There are too many recent backups in the skia-task-scheduler bucket. This indicates a runaway process is creating unnecessary backups. Review the task scheduler logs for “Beginning manual DB backup” to determine what is triggering the excessive backups.

db_backup_trigger_liveness

The function DBBackup.Tick is not being called periodically. If scheduling_failed alert is firing, resolve that first. Otherwise, check for recent code changes that may have unintentionally removed the callback to trigger a DB backup from the task scheduler loop.

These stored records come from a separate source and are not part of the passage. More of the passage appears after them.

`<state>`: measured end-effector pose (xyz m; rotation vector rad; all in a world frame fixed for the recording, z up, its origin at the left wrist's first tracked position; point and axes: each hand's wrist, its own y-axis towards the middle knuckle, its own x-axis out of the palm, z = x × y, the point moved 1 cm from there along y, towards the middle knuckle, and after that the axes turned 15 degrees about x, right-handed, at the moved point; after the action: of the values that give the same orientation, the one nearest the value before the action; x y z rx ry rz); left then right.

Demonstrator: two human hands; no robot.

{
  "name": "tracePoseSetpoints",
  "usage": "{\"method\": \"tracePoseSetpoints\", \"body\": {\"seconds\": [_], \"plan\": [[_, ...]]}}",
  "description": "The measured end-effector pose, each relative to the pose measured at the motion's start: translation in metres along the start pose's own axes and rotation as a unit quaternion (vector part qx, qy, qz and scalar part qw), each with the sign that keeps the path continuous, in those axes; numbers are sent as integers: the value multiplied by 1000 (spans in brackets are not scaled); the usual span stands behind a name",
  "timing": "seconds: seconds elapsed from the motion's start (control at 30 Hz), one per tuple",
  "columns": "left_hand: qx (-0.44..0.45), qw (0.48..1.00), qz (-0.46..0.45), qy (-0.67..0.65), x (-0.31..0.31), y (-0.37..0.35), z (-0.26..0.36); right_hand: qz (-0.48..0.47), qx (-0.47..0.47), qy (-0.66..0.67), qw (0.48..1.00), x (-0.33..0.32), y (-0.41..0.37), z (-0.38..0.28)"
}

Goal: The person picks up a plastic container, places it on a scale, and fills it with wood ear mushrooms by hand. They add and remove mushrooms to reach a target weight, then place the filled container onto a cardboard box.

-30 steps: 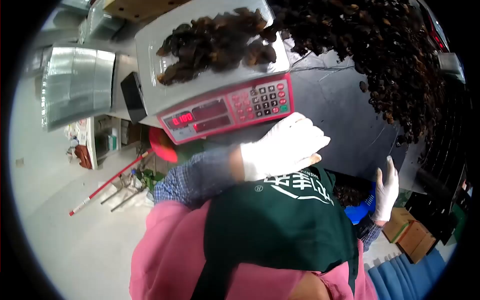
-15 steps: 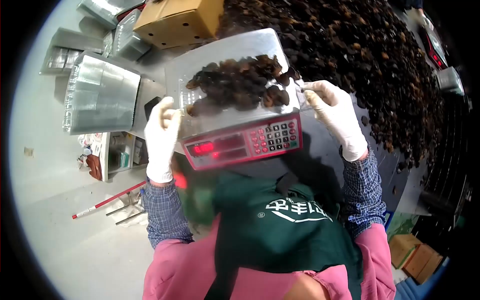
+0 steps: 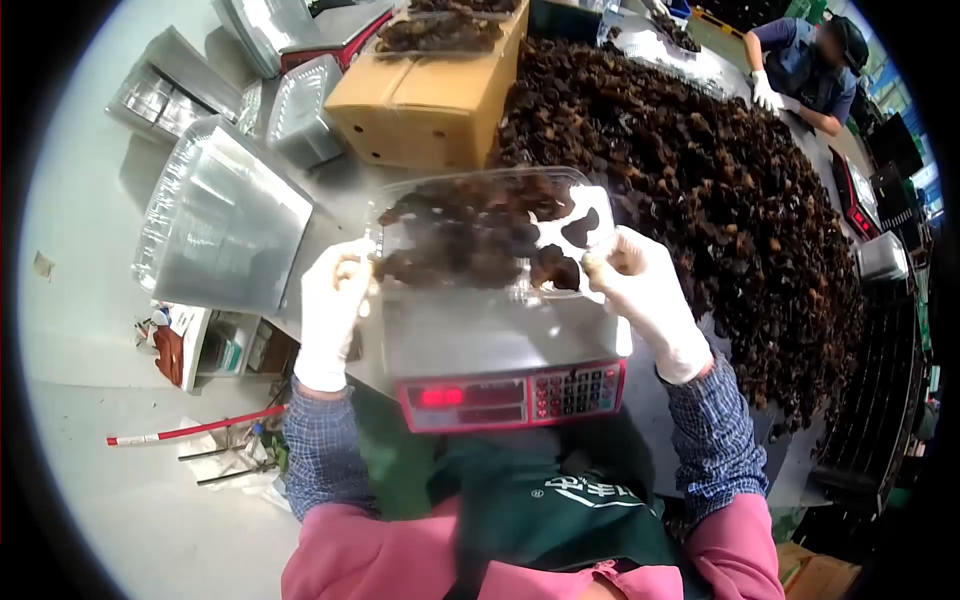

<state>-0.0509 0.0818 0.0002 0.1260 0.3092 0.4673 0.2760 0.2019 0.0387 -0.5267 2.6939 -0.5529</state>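
Note:
A clear plastic tray (image 3: 548,232) holds dark brown, curled pieces like wood ear fungus (image 3: 460,225). At its left end, my left hand (image 3: 335,305), in a white glove, is closed on the rim. My right hand (image 3: 645,295), gloved the same way, pinches the right end. The tray is over the back part of a digital scale (image 3: 480,340) with a steel platform and a red front. Its red display is lit, but I cannot read the digits. Motion blurs the tray and its contents.
A large heap of the dark pieces (image 3: 690,210) spreads to the right. Behind the scale stands a cardboard box (image 3: 430,110) with filled trays on top. Stacked clear trays (image 3: 220,220) stand at left. A co-worker (image 3: 805,70) reaches toward the heap at far right.
Both hands now hold the tray raised toward the back of the scale, baring the front of the platform. My view has tilted up, bringing the co-worker and more of the box into sight.

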Motion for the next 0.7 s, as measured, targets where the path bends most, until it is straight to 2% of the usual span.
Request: {"method": "tracePoseSetpoints", "body": {"seconds": [0.03,0.07,0.1,0.23,0.37,0.43,0.47,0.57,0.6,0.63,0.7], "plan": [[36,999,9,-8,-7,12,-1,-3,-30,-25,999,7,13,-9],[5,1000,1,-20,-15,22,-1,-25,-12,5,1000,8,23,-24],[24,1000,-8,11,-18,32,3,-41,-8,47,998,9,34,-34],[51,998,3,33,-35,87,4,-72,-94,64,991,20,86,-60],[59,998,13,13,-55,161,-19,-105,-62,80,989,38,133,-89],[67,998,16,15,-58,187,-29,-75,-82,93,989,50,158,-88],[45,999,4,14,-61,201,-35,-75,-60,104,990,55,171,-89],[59,990,91,-89,-45,218,-50,-90,-74,139,983,63,205,-85],[60,993,94,-34,-37,220,-47,-83,-71,150,983,67,213,-86],[121,986,86,69,-23,215,-42,-77,-68,161,982,70,219,-89],[243,925,103,275,3,207,-38,-74,-66,160,982,72,225,-92]]}}
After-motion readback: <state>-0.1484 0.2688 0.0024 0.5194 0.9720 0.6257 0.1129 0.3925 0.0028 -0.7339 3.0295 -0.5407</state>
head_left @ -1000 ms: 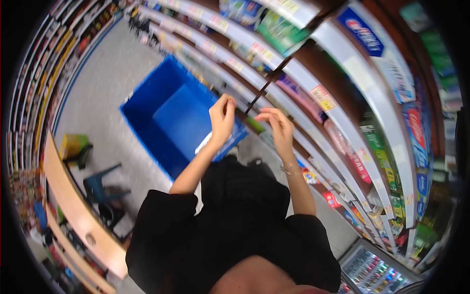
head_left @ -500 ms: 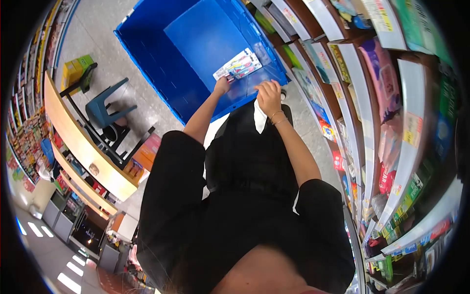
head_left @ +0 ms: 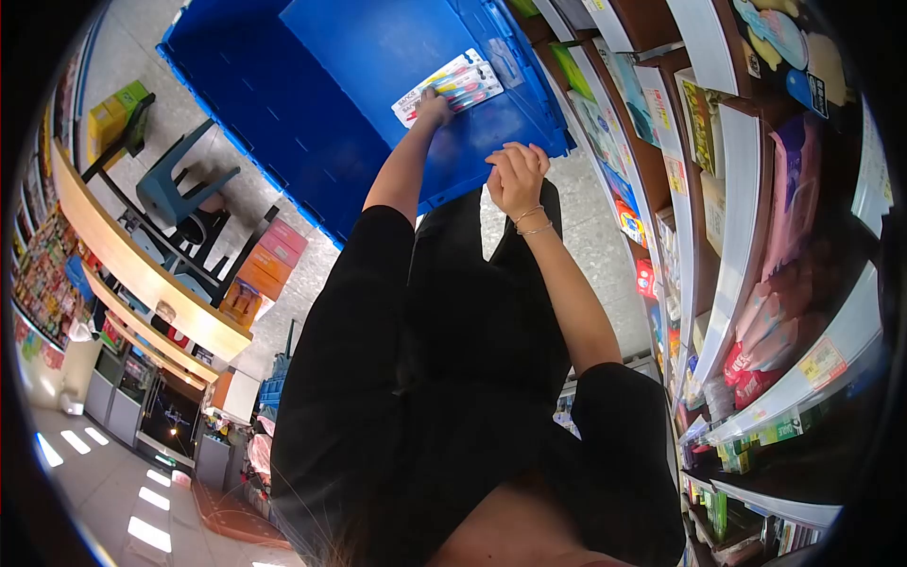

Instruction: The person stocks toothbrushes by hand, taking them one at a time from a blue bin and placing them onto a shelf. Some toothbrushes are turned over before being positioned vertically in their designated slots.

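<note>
Head view: your left hand (head_left: 435,106) has a toothbrush pack (head_left: 452,85) down in the blue crate (head_left: 283,104).
At 12 o'clock your left grip is pinched on the near end of the pack, which lies flat over the crate's floor, close to its right wall. Your right hand (head_left: 515,175) hangs just at 5 o'clock of the pack, by the crate's near rim, fingers curled in loosely with nothing seen in them. Stocked shelves (head_left: 718,189) run along 3 o'clock; a blue stool (head_left: 175,189) stands on the floor at 9 o'clock.
</note>
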Tool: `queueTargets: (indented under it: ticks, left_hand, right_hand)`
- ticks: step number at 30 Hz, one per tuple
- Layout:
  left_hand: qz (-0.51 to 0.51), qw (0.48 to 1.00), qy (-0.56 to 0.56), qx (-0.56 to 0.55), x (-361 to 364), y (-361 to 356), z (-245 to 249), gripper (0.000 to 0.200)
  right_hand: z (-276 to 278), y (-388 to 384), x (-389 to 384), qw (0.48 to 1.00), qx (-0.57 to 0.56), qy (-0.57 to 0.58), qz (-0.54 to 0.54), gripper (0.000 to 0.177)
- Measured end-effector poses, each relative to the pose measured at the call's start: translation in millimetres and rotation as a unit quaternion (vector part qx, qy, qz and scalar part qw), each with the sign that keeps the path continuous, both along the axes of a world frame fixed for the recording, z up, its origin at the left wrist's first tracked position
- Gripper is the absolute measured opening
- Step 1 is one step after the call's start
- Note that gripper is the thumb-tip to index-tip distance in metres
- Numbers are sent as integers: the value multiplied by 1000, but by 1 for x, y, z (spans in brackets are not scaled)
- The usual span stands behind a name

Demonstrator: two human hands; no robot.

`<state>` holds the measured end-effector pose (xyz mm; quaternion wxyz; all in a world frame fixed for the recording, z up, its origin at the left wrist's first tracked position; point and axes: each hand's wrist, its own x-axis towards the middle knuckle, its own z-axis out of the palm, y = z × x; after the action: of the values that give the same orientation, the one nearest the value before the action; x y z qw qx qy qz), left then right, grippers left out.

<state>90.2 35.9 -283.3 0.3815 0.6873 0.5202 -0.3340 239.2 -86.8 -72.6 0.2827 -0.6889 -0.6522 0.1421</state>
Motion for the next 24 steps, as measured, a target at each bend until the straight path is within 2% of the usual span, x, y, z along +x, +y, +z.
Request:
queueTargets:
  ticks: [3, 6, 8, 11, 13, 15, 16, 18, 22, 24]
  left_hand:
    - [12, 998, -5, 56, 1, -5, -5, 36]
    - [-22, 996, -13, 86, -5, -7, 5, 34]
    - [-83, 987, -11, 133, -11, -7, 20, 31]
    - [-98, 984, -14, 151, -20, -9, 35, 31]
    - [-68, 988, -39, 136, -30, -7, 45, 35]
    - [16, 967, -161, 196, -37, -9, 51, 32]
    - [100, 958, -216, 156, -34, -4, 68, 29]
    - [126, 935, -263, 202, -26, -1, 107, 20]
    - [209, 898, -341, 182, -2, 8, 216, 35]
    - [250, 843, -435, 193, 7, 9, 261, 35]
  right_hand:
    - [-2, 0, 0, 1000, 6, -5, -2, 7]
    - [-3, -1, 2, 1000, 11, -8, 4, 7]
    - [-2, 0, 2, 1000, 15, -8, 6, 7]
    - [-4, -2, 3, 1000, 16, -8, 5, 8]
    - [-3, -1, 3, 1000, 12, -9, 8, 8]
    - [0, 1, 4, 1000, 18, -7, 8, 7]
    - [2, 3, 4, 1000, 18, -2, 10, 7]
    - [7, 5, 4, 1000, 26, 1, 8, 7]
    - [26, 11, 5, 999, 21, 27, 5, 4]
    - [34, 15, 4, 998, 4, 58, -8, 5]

incremental_backup_liveness

The function gsDBBackup.incrementalBackupStep has not succeeded recently. Check logs for “Incremental Job backup failed”. If Task Scheduler is otherwise operating normally, this is not a critical alert, since we also perform a full nightly backup.

incremental_backup_reset

The function gsDBBackup.incrementalBackupStep is not able to keep up with the rate of new and modified Jobs. This likely indicates a problem with the connection to Google Storage or the need for additional concurrency. Check logs for “Incremental Job backup failed” or “incrementalBackupStep too slow”. This alert will also resolve itself after the next full backup, which can be manually triggered by running touch /mnt/pd0/task_scheduler_workdir/trigger-backup/task-scheduler-manual.

db_too_many_free_pages

The number of cached free pages in the Task Scheduler BoltDB has grown large. As this number grows, DB performance suffers. Please file a bug and increase the threshhold in alerts.cfg. It's unclear what causes this issue, but it might be due to killing the process without gracefully closing the DB or due to large read transactions concurrent with write transactions.

trigger_nightly

The nightly trigger has not run in over 25 hours. Check that the task-scheduler-trigger-nightly.service has run. If not, check the systemctl settings on the server. If so, check the Task Scheduler logs.

trigger_weekly

The weekly trigger has not run in over 8 days. Check that the task-scheduler-trigger-weekly.service has run. If not, check the systemctl settings on the server. If so, check the Task Scheduler logs.